WHAT TO WORK ON - For the word "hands", state how many lines below contain it. Give no other text.

COLLECTED MATERIAL -
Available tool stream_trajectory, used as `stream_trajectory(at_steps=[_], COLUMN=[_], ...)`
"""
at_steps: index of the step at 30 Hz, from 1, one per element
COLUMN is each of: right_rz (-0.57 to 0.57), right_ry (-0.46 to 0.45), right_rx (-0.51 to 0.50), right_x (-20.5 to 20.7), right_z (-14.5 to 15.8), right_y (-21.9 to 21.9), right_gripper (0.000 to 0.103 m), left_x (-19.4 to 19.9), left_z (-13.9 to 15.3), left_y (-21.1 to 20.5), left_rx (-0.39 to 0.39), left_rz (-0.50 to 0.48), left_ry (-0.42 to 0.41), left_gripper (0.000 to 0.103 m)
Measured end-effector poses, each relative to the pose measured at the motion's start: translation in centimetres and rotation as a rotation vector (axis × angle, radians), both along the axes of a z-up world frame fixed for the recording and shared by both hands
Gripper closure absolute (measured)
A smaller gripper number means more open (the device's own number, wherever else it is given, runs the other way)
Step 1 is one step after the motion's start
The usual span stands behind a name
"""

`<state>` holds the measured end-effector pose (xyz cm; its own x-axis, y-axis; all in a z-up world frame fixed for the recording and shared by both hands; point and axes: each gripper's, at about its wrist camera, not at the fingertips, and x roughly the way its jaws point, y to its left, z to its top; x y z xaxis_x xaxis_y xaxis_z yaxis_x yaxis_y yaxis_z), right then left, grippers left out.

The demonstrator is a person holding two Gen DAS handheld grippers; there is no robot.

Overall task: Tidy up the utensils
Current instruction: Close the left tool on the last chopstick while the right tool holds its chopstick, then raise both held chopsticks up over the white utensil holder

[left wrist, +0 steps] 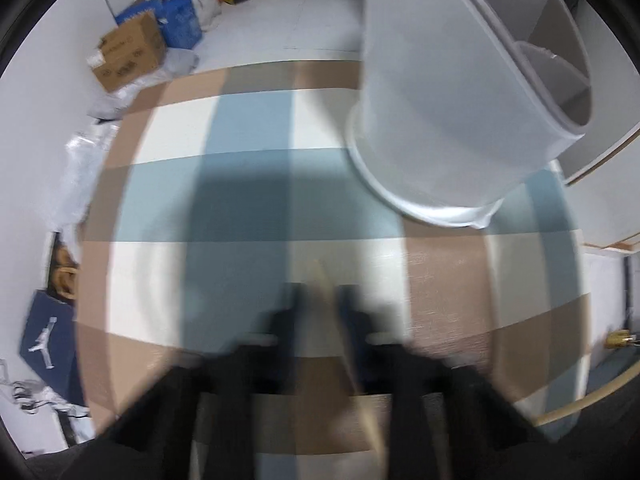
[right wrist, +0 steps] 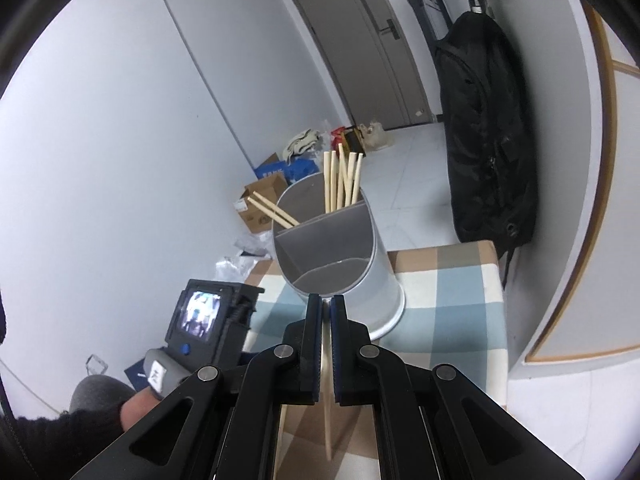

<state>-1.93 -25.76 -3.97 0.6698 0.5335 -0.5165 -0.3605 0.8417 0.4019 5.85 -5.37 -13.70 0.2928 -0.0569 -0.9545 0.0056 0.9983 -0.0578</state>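
— So, the big things first?
— Checked tablecloth over the table, and on it a grey divided holder, with wooden chopsticks standing in its far compartment.
— And the grippers?
— Right gripper is pinched onto one chopstick, just short of the holder. Left gripper points down at the cloth, blurred, its fingers closed around a wooden stick.
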Motion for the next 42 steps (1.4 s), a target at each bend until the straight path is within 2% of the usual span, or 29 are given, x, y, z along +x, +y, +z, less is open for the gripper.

TASK SOLUTION - 2